3:4 the serpent. It is interesting that two clay seals found in the archaeological digs at Nineveh may reflect the story of the fall of Adam and Eve. One seems to show the man and woman being tempted by the serpent, the other their expulsion from the garden.


3:5 be as gods. Satan’s sin led him to desire to be as God, and this was the desire he placed in Eve’s mind (see notes on Isaiah 14:13,14). In fact, when one questions or changes the Word of God, he is, for all practical purposes, making himself to be “god.”


3:5 knowing good and evil. Satan’s deceptions are always most effective when they have some truth in them. Through eating the forbidden fruit, Adam and Eve would indeed come to “know good and evil,” but not “as gods!”
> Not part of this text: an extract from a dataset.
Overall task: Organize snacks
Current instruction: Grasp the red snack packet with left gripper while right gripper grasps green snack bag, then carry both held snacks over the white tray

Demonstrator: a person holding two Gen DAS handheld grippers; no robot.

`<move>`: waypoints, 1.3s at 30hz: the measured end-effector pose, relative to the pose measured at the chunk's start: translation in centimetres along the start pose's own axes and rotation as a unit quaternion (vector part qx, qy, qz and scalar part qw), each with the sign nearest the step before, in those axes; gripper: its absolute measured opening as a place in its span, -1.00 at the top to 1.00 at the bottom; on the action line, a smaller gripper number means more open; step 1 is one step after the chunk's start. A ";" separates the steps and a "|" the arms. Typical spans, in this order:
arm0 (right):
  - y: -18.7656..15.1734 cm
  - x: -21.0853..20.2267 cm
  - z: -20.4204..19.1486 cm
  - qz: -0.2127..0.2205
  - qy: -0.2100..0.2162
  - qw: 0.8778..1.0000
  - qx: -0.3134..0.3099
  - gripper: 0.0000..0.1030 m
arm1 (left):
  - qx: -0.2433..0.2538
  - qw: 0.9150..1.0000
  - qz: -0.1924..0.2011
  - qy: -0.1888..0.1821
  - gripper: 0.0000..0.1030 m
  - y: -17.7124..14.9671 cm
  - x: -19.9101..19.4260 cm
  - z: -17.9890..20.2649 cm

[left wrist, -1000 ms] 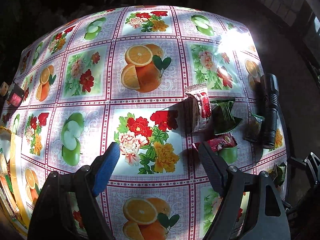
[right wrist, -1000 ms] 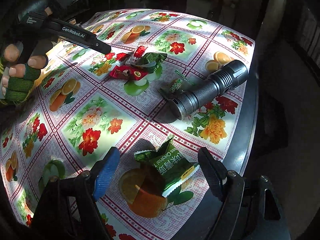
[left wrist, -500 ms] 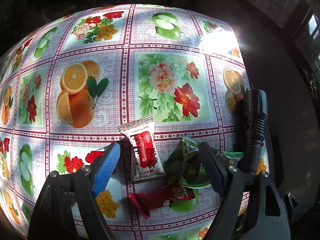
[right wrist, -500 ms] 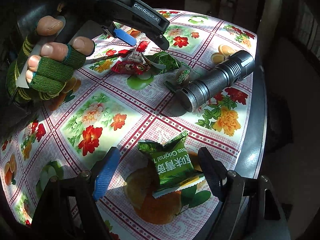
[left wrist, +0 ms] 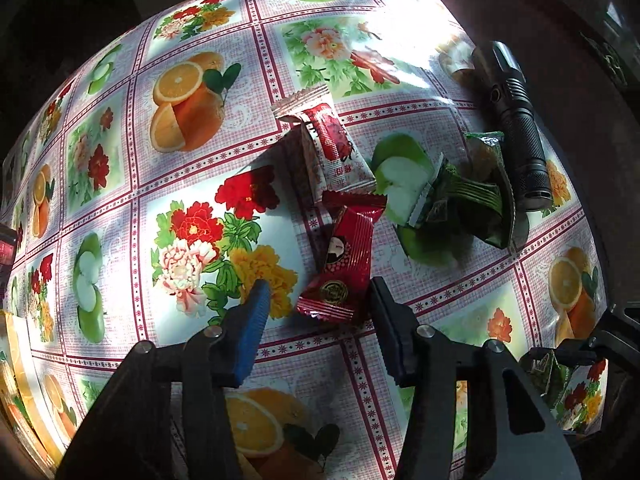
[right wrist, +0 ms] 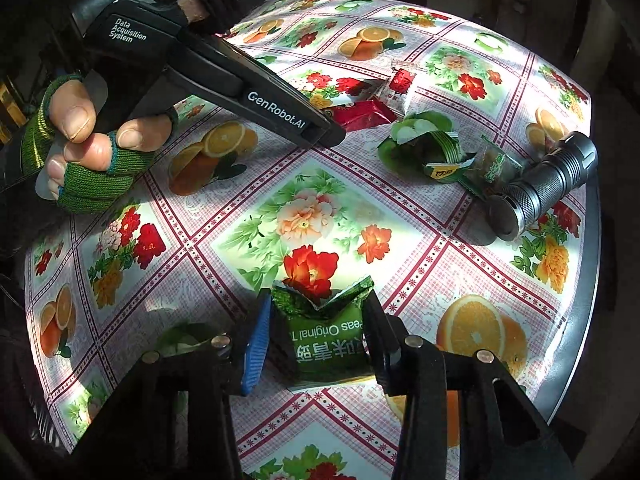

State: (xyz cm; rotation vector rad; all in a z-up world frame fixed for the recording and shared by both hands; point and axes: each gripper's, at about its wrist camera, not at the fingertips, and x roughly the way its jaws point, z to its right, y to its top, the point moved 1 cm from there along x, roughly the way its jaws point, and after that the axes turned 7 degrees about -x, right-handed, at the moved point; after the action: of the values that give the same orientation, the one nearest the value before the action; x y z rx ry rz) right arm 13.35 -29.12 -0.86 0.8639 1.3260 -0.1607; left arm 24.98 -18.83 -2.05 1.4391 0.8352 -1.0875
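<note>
My left gripper is open, its fingers either side of the near end of a dark red snack packet that lies on the tablecloth. A white-and-red packet lies just beyond it, and green packets lie to the right. My right gripper is shut on a green peas packet, with both pads against its sides. In the right wrist view the left gripper reaches in from the left beside the red packet.
A black flashlight lies near the table's right edge, also in the right wrist view. The fruit-and-flower tablecloth covers the round table. A yellow box edge shows at far left.
My left gripper moved down and closer to straddle the dark red packet. My right gripper closed in on the green peas packet and narrowed onto it.
</note>
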 end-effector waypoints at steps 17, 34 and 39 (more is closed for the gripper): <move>2.0 -11.1 -1.5 0.126 -0.045 0.985 0.109 0.18 | 0.026 0.998 0.054 -0.024 -0.29 1.4 -3.5 -0.9; 0.2 -12.3 -11.9 0.304 0.047 0.926 0.217 0.18 | -0.017 1.000 0.021 -0.002 0.63 -2.7 -1.9 -3.5; 1.9 -8.4 -14.6 0.285 0.030 0.930 0.228 0.18 | -0.083 0.995 0.047 0.029 0.63 -8.7 -5.5 -9.5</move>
State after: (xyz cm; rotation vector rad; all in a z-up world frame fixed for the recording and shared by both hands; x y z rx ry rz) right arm 0.69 -21.63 7.63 1.6281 1.0526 0.0197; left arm 16.76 -7.72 0.06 1.3624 0.8692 -0.8882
3:6 make one wise. The threefold temptation, appealing to body (“good for food”), soul (“pleasant to the eyes”) and spirit (“make one wise”), was the same by which Satan appealed to Christ in the wilderness (Luke 4:1-12), and against which Christians are warned in I John 2:16 (“the lust of the flesh, and the lust of the eyes, and the pride of life”).
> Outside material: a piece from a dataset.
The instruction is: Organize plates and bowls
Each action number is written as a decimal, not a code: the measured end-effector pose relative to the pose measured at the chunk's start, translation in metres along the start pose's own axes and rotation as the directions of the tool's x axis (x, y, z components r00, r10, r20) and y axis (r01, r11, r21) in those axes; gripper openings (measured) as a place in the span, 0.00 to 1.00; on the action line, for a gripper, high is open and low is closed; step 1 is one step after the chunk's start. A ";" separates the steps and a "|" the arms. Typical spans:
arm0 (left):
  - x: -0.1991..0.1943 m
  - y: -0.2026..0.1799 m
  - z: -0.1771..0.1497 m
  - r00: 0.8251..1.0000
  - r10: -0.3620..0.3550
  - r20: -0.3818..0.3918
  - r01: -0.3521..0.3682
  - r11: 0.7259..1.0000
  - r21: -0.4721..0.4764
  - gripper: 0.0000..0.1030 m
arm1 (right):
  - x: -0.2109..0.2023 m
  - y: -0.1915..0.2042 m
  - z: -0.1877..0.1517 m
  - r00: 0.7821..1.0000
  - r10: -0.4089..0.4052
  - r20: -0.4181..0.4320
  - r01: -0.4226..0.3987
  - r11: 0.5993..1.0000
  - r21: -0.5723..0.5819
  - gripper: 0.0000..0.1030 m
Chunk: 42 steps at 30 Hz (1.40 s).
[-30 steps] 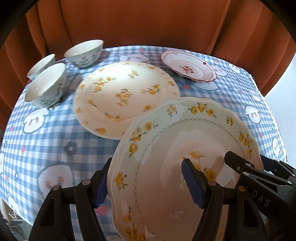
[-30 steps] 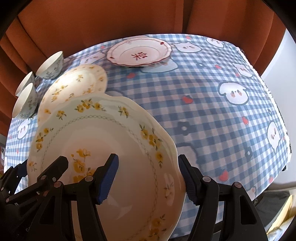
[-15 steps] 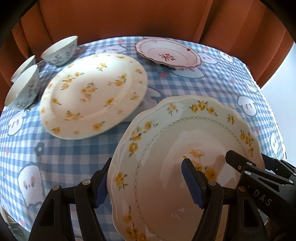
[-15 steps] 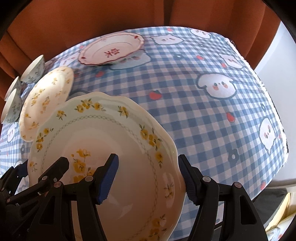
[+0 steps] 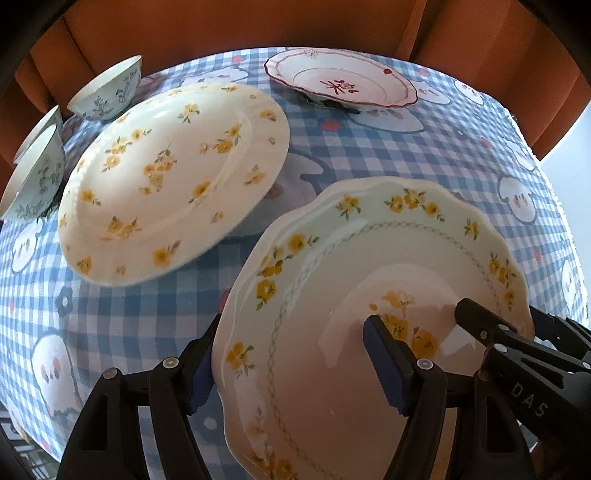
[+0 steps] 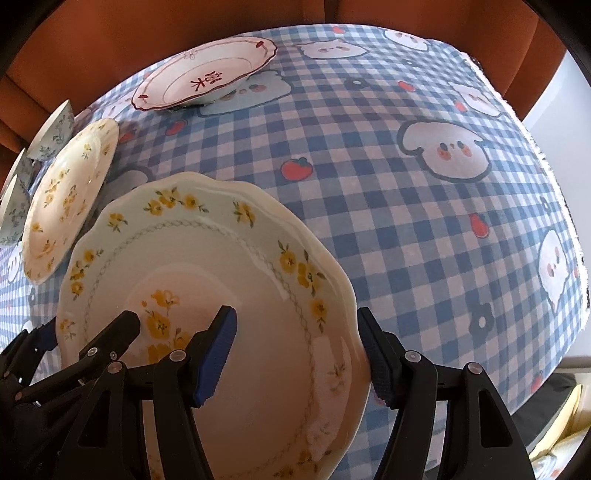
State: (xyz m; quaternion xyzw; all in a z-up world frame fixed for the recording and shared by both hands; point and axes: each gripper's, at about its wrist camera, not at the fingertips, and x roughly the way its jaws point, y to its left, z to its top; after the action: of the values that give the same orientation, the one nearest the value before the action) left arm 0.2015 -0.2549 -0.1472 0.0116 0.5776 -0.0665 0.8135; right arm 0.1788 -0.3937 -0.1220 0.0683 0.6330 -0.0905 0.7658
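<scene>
A scalloped cream plate with yellow flowers hangs tilted above the checked tablecloth, held from both sides. My left gripper is shut on its left rim, one pad under the edge and one on the inner face. My right gripper is shut on the right rim the same way. A flat cream flowered plate lies on the cloth to the left. A red-rimmed pink plate sits at the far side. Three small patterned bowls stand at the far left.
The blue-and-white checked tablecloth with cartoon prints is bare to the right of the held plate. An orange curtain hangs behind the table. The table's right edge drops off to a pale floor.
Both grippers have carried the scalloped plate to the right across the table and lower. The flat plate and bowls have slid left in both views. The grips look unchanged.
</scene>
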 end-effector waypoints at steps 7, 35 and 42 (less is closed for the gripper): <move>0.003 0.001 0.008 1.000 0.006 -0.011 -0.006 1.000 0.006 0.72 | 0.003 0.001 0.007 1.000 0.007 0.007 -0.007 1.000 0.011 0.67; -0.046 0.033 -0.007 0.994 -0.098 0.039 0.092 0.988 0.127 0.89 | -0.060 0.016 -0.032 0.992 -0.054 0.110 0.035 0.985 0.169 0.71; -0.061 0.065 -0.003 0.992 -0.117 0.056 0.109 0.986 0.124 0.89 | -0.076 0.046 -0.037 0.987 -0.059 0.149 0.031 0.982 0.184 0.71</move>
State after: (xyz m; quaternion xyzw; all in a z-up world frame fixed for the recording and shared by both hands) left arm 0.1863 -0.1847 -0.0943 0.0259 0.5465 -0.1476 0.8240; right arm 0.1394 -0.3365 -0.0545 0.1161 0.5627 -0.1698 0.8007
3:6 he did eat. It was at this point that “by one man sin entered into the world, and death by sin” (Romans 5:12). There could have been no death in the world before man brought sin into the world. Thus, the fossils in the earth’s crust cannot be a record of the evolution of life leading up to man but must be a record of death after man. In the evolutionary scenario, struggle and death in the animal kingdom eventually, after a billion years, brought man into the world. The truth is, however, that man brought death into his whole dominion by his sin.